Saturday, July 22, 2006

China Mission 2nd Day - Great Wall Conqured, Arrived at Urumqi


Great Wall, last time when I was here I were 6 year old. It seemed alot longer and bigger.


The steps are steep..... This is the ultimate stair master program.

The last tower at end of this section of the Great Wall.

Idol worshipping, there are money dropped at foot of the idol for good luck and protection.

Starting this trip I had a idea of what mission trip should look like, but as the trip progressed, we were staying at plush hotels, have our own huge bus to just taking 18 people around. Been taken to tourist traps, and eating Americanized Chinese food, I felt disappointed, I felt what am I doing here, why I am taking my precious vacation time off for this, this suppose to be a mission trip, we are not mangling with the China, how can we relate to the Chinese if we are not will to go to the place they go, eat at the place they eat and stay at the place they stay.

I noticed as I keep thinking about those thoughts, my mood become very sour, God started to speak. I felt He was telling me, Huan it is not about you and your plans, I felt He was telling me I want you to serve and love your brothers and sisters in Christ, you are not God, it is not about if you did this and that then you can bring them to salvation, I felt He says, it is not about you at all, it is all about Me, I will bring them to salvation weather you are at plush hotel or at where Chinese stays, I am God I can do all things in all situations! I felt God telling me stop judging your brothers and sister with you, you are Chinese Huan, they are not, they are already so brave to just come here spend their time and resources to make room for me to use them, you can't judge them and expect them to be Chinese, they are not.

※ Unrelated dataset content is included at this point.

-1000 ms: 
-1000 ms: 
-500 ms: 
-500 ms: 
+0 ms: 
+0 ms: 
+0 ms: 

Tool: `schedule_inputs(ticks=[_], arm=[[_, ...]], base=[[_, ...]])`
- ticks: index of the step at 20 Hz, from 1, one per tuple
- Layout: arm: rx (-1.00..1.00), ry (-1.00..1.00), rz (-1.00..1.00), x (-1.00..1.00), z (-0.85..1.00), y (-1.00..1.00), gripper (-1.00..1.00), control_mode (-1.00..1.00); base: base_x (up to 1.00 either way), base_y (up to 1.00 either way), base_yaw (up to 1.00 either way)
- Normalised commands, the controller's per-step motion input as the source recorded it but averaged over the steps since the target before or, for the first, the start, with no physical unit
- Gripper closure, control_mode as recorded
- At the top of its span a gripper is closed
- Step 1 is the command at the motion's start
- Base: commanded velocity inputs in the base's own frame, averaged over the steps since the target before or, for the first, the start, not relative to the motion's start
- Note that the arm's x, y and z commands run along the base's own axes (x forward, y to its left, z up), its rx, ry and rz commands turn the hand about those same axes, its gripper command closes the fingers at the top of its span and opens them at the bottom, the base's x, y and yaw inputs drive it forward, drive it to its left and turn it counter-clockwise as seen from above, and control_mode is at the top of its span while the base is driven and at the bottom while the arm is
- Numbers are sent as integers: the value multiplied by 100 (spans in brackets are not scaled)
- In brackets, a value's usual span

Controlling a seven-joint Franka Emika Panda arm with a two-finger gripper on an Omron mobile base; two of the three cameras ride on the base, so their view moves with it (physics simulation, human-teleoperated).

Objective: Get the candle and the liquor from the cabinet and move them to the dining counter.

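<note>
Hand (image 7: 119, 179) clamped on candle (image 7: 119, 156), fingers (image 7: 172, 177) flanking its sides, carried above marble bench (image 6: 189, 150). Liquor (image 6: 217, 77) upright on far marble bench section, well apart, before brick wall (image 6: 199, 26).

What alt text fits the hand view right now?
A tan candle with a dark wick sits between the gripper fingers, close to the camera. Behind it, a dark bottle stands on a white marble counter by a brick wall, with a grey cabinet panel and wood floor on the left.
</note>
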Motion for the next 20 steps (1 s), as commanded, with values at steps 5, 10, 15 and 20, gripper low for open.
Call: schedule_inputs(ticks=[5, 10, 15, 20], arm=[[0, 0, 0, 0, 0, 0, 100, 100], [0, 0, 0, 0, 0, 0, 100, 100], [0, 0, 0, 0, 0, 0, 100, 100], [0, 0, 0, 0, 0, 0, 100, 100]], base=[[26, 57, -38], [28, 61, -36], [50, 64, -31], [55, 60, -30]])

I felt God keep telling me, rejoice always, be a refreshment to your brother and sisters in Christ, left them up, not to bring them down, rejoice in My Power, and watch what I will do, and stop trying to be God in my world, it is not about you! But about me, love me and your brothers sisters and the people of this world, and watch What I will do!

After I heard that, I felt much better, I felt such a burden has been lifted, I had such a good time having fellowship with brother and sister the rest of the day, and trying to encouraging each other, remind them the gifts God has given them and how wonderfully God has made them to be!

In the evening 8PM, our flight left Beijing, we arrived Urumqi at 12:30 AM Sunday, got to hotel and into our rooms @ 1:30AM, now its 3AM, I think I need to sleep...

So good to know that God is in control, and He will be glorified on this earth, and it does not depend on me at ALL!